Task directions
Restate each entry below without changing a word.

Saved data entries

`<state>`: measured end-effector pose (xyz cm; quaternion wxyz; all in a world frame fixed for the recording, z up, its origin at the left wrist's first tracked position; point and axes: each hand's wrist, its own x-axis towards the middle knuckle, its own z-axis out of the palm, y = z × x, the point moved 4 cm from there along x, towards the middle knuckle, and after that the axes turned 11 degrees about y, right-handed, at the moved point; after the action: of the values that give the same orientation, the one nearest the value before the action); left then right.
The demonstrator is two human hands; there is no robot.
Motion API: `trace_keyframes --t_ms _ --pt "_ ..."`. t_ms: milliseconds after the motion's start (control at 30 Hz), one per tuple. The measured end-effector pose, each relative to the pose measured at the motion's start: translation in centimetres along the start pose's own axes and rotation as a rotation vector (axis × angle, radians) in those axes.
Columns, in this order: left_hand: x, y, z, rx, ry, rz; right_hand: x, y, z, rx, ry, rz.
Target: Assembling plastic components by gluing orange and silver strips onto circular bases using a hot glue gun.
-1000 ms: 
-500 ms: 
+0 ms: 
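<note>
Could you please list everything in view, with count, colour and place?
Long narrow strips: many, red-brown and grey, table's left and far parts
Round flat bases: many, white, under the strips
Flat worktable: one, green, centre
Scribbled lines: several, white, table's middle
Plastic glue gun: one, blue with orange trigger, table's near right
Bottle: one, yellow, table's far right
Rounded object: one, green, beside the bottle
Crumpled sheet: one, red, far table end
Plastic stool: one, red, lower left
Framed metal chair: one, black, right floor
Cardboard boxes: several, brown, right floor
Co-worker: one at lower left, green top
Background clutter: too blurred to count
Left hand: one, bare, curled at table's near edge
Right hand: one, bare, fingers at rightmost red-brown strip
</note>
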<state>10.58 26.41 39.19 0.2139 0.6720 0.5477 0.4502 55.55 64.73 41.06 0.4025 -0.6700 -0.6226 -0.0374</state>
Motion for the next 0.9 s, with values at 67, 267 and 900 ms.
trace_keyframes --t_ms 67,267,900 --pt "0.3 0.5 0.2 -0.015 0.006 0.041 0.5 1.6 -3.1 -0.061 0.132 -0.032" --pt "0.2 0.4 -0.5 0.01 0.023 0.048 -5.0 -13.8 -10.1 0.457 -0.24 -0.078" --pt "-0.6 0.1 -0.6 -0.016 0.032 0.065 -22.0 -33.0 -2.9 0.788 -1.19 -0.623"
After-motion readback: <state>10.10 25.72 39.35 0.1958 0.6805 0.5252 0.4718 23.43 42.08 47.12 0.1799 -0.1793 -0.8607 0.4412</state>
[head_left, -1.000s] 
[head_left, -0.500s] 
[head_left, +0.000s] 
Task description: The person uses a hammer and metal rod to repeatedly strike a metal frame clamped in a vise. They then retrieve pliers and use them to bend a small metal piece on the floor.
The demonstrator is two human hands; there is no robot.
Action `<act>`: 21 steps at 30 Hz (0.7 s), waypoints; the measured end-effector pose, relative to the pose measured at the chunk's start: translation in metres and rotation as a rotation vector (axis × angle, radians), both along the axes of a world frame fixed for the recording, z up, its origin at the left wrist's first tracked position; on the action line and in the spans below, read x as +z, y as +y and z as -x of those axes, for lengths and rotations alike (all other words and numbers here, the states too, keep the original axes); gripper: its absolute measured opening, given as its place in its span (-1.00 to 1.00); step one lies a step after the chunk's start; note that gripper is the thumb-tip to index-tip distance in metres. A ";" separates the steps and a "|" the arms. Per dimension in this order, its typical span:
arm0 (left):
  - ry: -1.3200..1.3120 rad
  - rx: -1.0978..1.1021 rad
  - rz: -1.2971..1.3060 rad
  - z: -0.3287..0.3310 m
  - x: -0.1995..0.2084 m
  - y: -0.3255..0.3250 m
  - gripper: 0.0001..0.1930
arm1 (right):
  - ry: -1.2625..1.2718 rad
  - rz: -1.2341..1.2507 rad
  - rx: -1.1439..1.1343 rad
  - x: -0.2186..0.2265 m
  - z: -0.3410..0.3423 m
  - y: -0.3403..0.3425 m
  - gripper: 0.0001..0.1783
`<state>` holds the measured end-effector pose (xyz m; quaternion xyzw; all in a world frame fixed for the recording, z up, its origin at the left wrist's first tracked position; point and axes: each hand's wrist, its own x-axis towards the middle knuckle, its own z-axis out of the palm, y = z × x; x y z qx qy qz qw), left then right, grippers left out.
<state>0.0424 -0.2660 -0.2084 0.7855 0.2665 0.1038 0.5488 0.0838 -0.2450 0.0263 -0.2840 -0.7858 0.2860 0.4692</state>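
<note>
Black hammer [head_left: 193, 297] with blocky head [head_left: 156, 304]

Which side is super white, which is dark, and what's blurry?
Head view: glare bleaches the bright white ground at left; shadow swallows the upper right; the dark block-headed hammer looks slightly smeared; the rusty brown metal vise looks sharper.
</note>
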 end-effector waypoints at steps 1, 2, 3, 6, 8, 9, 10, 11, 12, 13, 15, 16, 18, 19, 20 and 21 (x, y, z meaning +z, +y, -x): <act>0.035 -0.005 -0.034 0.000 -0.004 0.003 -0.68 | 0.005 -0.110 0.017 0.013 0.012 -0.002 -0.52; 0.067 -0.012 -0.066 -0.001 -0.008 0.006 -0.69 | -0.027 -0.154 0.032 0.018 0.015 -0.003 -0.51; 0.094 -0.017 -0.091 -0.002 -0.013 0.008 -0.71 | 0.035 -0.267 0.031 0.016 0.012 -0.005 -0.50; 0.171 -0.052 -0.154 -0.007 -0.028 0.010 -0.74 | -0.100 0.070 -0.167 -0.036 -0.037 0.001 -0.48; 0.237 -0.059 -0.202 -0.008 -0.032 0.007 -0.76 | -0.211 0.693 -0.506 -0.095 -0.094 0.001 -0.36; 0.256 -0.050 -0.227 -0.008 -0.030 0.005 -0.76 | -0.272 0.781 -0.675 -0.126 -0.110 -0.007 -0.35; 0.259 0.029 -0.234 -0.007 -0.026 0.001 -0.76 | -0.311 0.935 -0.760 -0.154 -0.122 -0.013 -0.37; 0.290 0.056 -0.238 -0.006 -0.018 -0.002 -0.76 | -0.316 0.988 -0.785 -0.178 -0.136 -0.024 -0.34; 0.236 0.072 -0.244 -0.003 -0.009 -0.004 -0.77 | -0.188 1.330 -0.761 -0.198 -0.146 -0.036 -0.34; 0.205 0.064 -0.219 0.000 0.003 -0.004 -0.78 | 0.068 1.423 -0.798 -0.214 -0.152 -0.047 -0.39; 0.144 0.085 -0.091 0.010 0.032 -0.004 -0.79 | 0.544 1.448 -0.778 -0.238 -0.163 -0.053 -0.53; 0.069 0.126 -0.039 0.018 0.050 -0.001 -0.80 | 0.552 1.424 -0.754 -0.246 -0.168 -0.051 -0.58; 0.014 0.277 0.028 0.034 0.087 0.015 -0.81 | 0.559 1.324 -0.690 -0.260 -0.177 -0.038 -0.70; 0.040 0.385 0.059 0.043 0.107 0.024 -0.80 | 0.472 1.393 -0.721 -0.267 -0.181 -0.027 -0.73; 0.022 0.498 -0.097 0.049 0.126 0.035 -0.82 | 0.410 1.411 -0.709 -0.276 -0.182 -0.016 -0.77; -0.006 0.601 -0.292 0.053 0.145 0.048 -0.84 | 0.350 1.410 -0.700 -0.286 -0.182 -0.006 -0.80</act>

Solution to this problem
`<state>`: measured end-effector pose (xyz cm; quaternion wxyz; all in a world frame fixed for the recording, z up, its origin at the left wrist's first tracked position; point and axes: each hand's wrist, its own x-axis towards the middle knuckle, its own z-axis out of the palm, y = z × x, the point moved 4 cm from there along x, towards the middle knuckle, and after that the axes turned 11 degrees about y, right-handed, at the moved point; after the action: of the values that give the same orientation, the one nearest the value before the action); left then right.
The demonstrator is two human hands; there is no robot.
Motion API: `trace_keyframes --t_ms _ --pt "_ ..."`. t_ms: milliseconds after the motion's start (control at 30 Hz), one per tuple. The measured end-effector pose, each relative to the pose measured at the motion's start: translation in centimetres along the start pose's own axes and rotation as a rotation vector (axis × angle, radians) in those axes.
Columns, in this order: left_hand: x, y, z, rx, ry, rz; right_hand: x, y, z, rx, ry, rz.
Target: Assembling plastic components by gluing orange and silver strips onto circular bases using a hot glue gun.
-1000 ms: 
-500 ms: 
+0 ms: 
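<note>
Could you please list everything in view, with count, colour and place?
Long narrow strips: many, red-brown and grey, table's left and far parts
Round flat bases: many, white, under the strips
Flat worktable: one, green, centre
Scribbled lines: several, white, table's middle
Plastic glue gun: one, blue with orange trigger, table's near right
Bottle: one, yellow, table's far right
Rounded object: one, green, beside the bottle
Crumpled sheet: one, red, far table end
Plastic stool: one, red, lower left
Framed metal chair: one, black, right floor
Cardboard boxes: several, brown, right floor
Co-worker: one at lower left, green top
Background clutter: too blurred to count
Left hand: one, bare, curled at table's near edge
Right hand: one, bare, fingers at rightmost red-brown strip
</note>
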<state>10.58 26.41 39.19 0.2139 0.6720 0.5477 0.4502 55.55 64.73 41.06 0.4025 -0.6700 -0.6226 -0.0374</state>
Motion for the next 0.9 s, with values at 67, 267 and 900 ms.
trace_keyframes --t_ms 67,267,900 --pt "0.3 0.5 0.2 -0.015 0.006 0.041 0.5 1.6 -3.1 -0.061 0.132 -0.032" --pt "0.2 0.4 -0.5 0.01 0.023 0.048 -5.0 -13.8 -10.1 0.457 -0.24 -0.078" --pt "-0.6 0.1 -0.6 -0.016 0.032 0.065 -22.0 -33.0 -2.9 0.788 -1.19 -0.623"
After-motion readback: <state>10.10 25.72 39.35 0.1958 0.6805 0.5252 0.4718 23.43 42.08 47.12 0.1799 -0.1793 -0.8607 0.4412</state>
[head_left, -1.000s] 
[head_left, -0.500s] 
[head_left, +0.000s] 
Task description: The person uses a hammer and metal rod to repeatedly strike a metal frame clamped in a vise. They then retrieve pliers and use them to bend a small metal piece on the floor.
The demonstrator is two human hands; there is no robot.
Action `<act>`: 21 steps at 30 Hz (0.7 s), waypoints; the measured end-effector pose, relative to the pose measured at the chunk's start: translation in metres and rotation as a rotation vector (axis × angle, radians), both along the axes of a world frame fixed for the recording, z up, its origin at the left wrist's first tracked position; on the action line and in the spans below, read x as +z, y as +y and z as -x of those axes, for lengths and rotations alike (all other words and numbers here, the states too, keep the original axes); gripper: its absolute measured opening, given as its place in its span (-1.00 to 1.00); step one lies a step after the chunk's start; note that gripper is the thumb-tip to index-tip distance in metres. A ";" separates the steps and a "|" the arms. Per dimension in this order, its typical span:
arm0 (left):
  - ry: -1.3200..1.3120 rad
  - rx: -1.0978..1.1021 rad
  - rz: -1.2971..1.3060 rad
  - z: -0.3287..0.3310 m
  - x: -0.1995..0.2084 m
  - y: -0.3255..0.3250 m
  - gripper: 0.0001..0.1930
arm1 (right):
  - ry: -1.2625..1.2718 rad
  - rz: -1.2341..1.2507 rad
  - rx: -1.1439..1.1343 rad
  - x: -0.2186..0.2265 m
  - z: -0.3410..0.3423 m
  - y: -0.3403..0.3425 m
  - gripper: 0.0001..0.1783
`<state>` holds the measured end-effector pose (xyz m; quaternion xyzw; all in a world frame fixed for the recording, z up, its origin at the left wrist's first tracked position; point and axes: each hand's wrist, its own x-axis towards the middle knuckle, its own z-axis out of the palm, y = z × x; x y z qx qy qz qw), left then right, grippers left out.
<state>0.0424 -0.2660 -0.2084 0.7855 0.2665 0.1038 0.5488 0.0838 -0.2450 0.0263 -0.2840 -0.7858 0.2860 0.4692</state>
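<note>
Black hammer [head_left: 193, 297] with blocky head [head_left: 156, 304]

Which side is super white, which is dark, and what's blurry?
Head view: glare bleaches the bright white ground at left; shadow swallows the upper right; the dark block-headed hammer looks slightly smeared; the rusty brown metal vise looks sharper.
</note>
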 end-effector waypoints at steps 1, 2, 3, 6, 8, 9, 10, 11, 12, 13, 15, 16, 18, 19, 20 and 21 (x, y, z meaning +z, +y, -x): <act>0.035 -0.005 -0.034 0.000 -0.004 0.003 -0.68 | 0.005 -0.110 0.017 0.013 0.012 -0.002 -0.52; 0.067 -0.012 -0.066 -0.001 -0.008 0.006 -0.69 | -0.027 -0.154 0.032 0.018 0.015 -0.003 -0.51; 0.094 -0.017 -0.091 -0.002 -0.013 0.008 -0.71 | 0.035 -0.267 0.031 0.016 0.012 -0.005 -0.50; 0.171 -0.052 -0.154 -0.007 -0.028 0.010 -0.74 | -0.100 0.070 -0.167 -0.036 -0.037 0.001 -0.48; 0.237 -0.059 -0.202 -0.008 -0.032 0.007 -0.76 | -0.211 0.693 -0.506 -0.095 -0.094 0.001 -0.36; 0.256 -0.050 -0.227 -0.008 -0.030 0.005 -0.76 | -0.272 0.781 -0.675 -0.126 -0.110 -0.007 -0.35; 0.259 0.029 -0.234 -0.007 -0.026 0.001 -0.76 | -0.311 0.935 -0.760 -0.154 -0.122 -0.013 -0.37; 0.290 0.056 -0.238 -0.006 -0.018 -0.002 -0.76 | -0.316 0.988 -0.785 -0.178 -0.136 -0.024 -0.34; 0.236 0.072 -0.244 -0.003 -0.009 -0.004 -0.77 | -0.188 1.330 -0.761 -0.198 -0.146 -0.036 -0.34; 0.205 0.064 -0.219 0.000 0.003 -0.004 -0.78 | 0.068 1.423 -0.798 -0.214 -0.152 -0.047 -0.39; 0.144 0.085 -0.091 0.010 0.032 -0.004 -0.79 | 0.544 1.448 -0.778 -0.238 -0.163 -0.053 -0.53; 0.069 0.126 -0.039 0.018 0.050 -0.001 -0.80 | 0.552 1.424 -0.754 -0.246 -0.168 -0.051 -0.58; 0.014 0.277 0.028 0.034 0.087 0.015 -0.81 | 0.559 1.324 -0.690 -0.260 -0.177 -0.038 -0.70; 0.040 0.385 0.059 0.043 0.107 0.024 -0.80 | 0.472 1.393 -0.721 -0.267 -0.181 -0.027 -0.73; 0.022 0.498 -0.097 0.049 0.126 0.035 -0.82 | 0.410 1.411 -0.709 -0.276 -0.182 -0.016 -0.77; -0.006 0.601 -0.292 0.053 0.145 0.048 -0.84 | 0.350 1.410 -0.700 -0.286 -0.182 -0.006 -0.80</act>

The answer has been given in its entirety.